Why chiplets make sense

Teasing it out further, it’s easy to see how AMD can switch between MI300A and MI300X production, as the chiplet change is relatively straightforward. Smart engineering. This time around, the Infinity Cache serves both the XCD and CCD and retains unified coherence between them. The upshot is cached data is shared and reduces movement that burns power unnecessarily.

Crunching the numbers, MI300A carries 228 Compute Units, 128-channel memory to 128GB of HBM3 memory, 256MB of Infinity Cache, and a 24-core Epyc-like CPU.

Bandwidth is king for MI300.

Tying the bandwidth together is this handy slide,, and you’re looking at four symmetrical IODs. Each stack of HBM3 memory operates at 5.2Gbps and produces a sum 665GB/s that feeds into the IOD. Two stacks yield around 1.3TB/s bandwidth. The XCDs, meanwhile, push out a cumulative 4.2TB/s per IOD. On the outside you see the Infinity Fabric and PCIe 5.0 speeds to either peripherals or other chips.

The purple rectangles represent the Infinity Fabric AP links that ties these four IODs together. It’s higher horizontally because there’s extra allocation for I/O traffic on top of regular memory traffic flowing between XCDs and IODs.

MI300A supports either a single partition where all six or eight XCD units work as one, or three partitions split into groups of two. MI300X, meanwhile, supports either one, two, four, or eight partitions, with an equal amount of memory allocated to each. One would consider spatial partitioning the processing units for SR-IOV operations.

Packaging problems

3.5D bonding is absolutely necessary for multi-chip solutions.

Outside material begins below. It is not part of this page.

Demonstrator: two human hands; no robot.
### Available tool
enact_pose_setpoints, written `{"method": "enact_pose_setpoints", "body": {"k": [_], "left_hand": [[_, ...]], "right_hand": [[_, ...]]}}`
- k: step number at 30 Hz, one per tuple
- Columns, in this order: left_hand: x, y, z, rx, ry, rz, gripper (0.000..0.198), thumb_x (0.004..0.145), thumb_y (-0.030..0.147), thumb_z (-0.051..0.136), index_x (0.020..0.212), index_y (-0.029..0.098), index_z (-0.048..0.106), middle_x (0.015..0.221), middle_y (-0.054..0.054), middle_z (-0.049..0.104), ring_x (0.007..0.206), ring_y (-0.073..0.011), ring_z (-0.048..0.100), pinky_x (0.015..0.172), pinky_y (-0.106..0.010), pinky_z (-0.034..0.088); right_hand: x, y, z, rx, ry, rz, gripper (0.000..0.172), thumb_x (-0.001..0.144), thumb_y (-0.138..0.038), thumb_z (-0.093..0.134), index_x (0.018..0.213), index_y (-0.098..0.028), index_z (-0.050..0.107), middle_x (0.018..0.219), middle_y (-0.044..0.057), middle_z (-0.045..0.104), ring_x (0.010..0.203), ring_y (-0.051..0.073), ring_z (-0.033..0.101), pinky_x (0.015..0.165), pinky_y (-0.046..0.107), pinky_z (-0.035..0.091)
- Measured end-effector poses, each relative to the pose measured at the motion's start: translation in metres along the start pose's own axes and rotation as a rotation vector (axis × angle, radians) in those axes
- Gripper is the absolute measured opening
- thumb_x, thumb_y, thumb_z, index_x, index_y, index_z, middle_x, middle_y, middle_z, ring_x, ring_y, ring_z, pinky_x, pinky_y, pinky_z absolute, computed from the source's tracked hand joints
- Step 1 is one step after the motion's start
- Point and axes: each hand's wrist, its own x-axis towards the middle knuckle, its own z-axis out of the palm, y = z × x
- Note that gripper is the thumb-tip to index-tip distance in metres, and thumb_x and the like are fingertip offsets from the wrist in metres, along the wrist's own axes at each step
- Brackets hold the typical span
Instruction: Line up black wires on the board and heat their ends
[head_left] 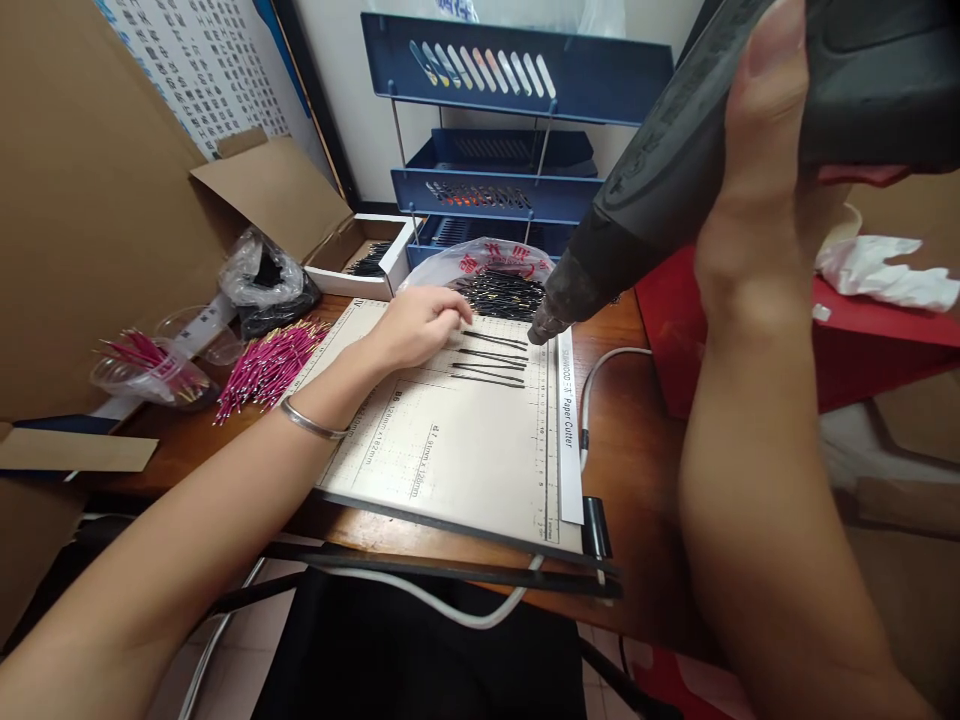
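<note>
My right hand [757, 170] grips a black heat gun [675, 140], held up close to the camera. Its nozzle [551, 320] points down at the far right edge of a cream paper cutter board [457, 450]. Several thin black wires [491, 360] lie side by side on the board just left of the nozzle. My left hand [416, 325], a metal bangle on its wrist, rests on the board with bent fingers pressing on the left ends of those wires.
A plastic bag of black wires [499, 285] lies behind the board. Pink-sleeved wires [266, 365] and plastic cups [150, 370] sit at the left. A blue tray rack [510, 110], cardboard boxes [285, 200] and a red box [862, 340] surround the desk. A white cord [592, 390] runs along the right.
</note>
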Motion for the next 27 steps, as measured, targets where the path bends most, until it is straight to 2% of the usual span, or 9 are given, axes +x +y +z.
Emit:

I alluded to packaging headaches earlier, and they are legion for a 13-chiplet product like MI300A. Putting so many disparate technologies together in an energy- and cost-efficient package is arguably more impressive than the individual chiplets themselves. “There’s no other way to integrate the amount of silicon, HBM, cache, compute, CPUs, and GPUs without 3D stacking,” said AMD’s Sam Naffziger.

In fact, it’s impossible MI300A/X exists in its present form without 3D stacking and associated packaging know-how, as running with traditional techniques would leave far less power headroom for the Compute Units to run at acceptable speeds.

MI300 wouldn't exist without learnings from 3D V-Cache.

Part of MI300’s packaging existence traces its roots back to the 3D V-Cache first introduced on server Epyc and consumer Ryzen processors. The system on integrated circuit (SoIC) stacking, somewhat analogous to Intel’s Foveros, is much larger this time around, though it retains the same 9-micrometre through-silicon via pitch as 3D V-Cache.

How the Instinct MI300 is packaged.

This is how a chip looks if examined from the side. The IOD dies physically sit at the bottom with either XCDs (MI300X) or a combination of XCD/CCD (MI300A) on top. On the right, you see the actual scale of each constituent part, along with the various TSVs routing through to the bumps at the bottom.

The Wrap

AMD’s MI300 line of super-processors are the culmination of many prominent technologies. Modular chiplets, expansive IODs, HBM3 memory, Epyc CPUs, improved Infinity Fabrics, and cutting-edge packaging all play a part in bringing these 100bn+ transistor behemoths to the table. They simply wouldn’t exist if any of these technologies failed to deliver upon the initial promise. Though the phrase is often bandied about, these are engineering marvels through and through.

Aside from the cutting-edge smarts, MI300A and MI300X can’t come soon enough as standalone products. Their very nature relates to high performance in HPC and AI training and inference workloads. Just how MI300X battles against Nvidia’s omnipotent H100 when running large-language models is presently unknown, but going by the specifications, signs are promising. Peering under the hood shows AMD’s latest AI-focused silicon has plenty of firepower through a forward-looking design.

Cloud providers buy at scale. If AMD can demonstrate that MI300 runs a set amount of inferencing or training with fewer instances than H100, and that they’re available sooner – reports suggest Nvidia’s best silicon has a year-long wait – there’s tremendous opportunity for MI300 to grab immediate revenue and profit.